And it'll be a True N aasimar too, having fallen from NG in the aftermath of the Faction War and his former faction's role in it (the Fated).


----------



## Nalfeshnee (Jul 30, 2006)

so four characters:

An Aasimar battle-sorcerer (oops!)
A (human?) cleric
A shadowswyft rogue
A draonic arcanist 

quite a cerebral party, i see  though i do like the races
ill wait for another player and see to starting
any questions about character generation, just ask me.


ability scores are 32 point buy

hp are 1/2 +1 rounding up

9000 gp starting wealth, regardlessof EL, but no item can be worth more than 4,500

remember languages, factions, alignment and religion - all important things in the planes, especially faction, or at least belief and try to avoid LG - blah!

thats it for now!


----------



## A'koss (Jul 30, 2006)

Hmm... In that case I'll definitely look at putting together more of a "front-line" battle sorcerer then. Armor, max out intimidation and heavy hitting (mighty wallop/fireburst maybe...).

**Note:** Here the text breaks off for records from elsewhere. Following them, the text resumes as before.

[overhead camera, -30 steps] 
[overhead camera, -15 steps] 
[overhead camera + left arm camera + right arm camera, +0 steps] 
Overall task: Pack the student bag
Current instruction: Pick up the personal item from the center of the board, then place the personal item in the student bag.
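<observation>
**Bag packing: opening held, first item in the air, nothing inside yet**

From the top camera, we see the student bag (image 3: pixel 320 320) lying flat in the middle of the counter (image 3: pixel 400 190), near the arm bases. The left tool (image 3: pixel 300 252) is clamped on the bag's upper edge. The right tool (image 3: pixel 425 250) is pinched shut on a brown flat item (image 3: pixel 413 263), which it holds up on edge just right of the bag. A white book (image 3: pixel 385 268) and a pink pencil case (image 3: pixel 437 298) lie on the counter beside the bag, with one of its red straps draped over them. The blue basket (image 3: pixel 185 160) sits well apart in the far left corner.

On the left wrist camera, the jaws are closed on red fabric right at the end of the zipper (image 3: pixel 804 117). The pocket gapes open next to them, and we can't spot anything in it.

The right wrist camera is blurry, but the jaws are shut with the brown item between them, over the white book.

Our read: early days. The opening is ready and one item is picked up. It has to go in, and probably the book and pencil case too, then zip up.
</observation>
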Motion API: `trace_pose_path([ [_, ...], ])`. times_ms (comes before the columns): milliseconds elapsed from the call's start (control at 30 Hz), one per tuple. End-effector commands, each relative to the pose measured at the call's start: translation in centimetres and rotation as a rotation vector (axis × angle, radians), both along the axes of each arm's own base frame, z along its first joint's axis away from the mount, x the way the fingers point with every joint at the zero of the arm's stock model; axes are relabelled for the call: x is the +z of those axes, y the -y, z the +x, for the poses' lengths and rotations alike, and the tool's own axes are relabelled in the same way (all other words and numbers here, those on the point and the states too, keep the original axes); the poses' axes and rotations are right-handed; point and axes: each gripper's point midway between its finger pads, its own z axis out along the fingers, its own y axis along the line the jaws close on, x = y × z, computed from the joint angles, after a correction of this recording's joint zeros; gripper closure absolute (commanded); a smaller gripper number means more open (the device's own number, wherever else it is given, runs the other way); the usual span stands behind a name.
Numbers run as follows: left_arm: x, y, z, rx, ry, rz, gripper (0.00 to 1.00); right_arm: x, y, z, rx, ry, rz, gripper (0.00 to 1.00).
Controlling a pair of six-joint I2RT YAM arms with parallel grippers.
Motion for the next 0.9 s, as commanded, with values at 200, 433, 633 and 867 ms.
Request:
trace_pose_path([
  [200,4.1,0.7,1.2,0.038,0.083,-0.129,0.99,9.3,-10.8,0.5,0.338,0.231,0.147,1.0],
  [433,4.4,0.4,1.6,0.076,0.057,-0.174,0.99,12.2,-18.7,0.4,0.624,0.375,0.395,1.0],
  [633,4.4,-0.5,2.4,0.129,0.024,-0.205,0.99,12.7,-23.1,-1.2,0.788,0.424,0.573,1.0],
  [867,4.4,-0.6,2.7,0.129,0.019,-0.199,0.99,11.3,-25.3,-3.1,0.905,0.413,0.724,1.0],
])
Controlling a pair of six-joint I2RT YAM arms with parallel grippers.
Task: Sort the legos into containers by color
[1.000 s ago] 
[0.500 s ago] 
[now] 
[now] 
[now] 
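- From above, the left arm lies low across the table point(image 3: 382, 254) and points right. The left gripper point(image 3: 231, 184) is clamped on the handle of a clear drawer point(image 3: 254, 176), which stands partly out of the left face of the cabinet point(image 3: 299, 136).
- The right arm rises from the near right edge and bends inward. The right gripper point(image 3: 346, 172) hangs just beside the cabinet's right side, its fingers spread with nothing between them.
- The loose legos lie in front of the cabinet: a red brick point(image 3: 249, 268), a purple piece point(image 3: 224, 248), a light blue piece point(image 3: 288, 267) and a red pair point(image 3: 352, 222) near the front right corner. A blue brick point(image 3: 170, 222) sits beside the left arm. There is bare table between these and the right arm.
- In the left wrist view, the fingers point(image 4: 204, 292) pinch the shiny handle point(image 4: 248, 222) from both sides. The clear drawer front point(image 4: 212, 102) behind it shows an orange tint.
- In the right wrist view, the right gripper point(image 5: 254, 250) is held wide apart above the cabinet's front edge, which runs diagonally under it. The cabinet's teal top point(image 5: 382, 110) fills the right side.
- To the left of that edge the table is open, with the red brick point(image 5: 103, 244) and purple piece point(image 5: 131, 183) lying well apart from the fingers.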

Feat suggestions? I'm thinking of Versatile Spellcaster for one of them but I'm having trouble coming up with a second good one... Weapon focus?


----------



## Nalfeshnee (Jul 30, 2006)

keep in mind i will be using the opional rules from UA for Defence Bonuses and Armour as DR, so your AC will be quite high without the need for armour.

at 5th level, a character with light armour pro would get +5 AC from the Defence Bonus, which does apply to touch attacks! so i'd say youre covered there as far as armour goes.

though regading feats, id say dont over specialise, but its your choice i guess


----------



## A'koss (Jul 30, 2006)

Yeah, I caught it - that's actually a very cool rule. I'm just thinking along the lines of a mithril shirt, nothing heavy. Does the small AC bonus you get from DR-based armor stack with the class-based defense? I can't seem to find the rule...


----------



## Nalfeshnee (Jul 30, 2006)

well if its a battle-caster youre looking for, you could do worse than try the duskblade from the PH II if you have that. very good class in my opinion. less spells than a battle sorcerer would have though


----------



## Thanee (Jul 30, 2006)

A'koss said:
			
		

> Yeah, I caught it - that's actually a very cool rule. I'm just thinking along the lines of a mithril shirt, nothing heavy. Does the small AC bonus you get from DR-based armor stack with the class-based defense? I can't seem to find the rule...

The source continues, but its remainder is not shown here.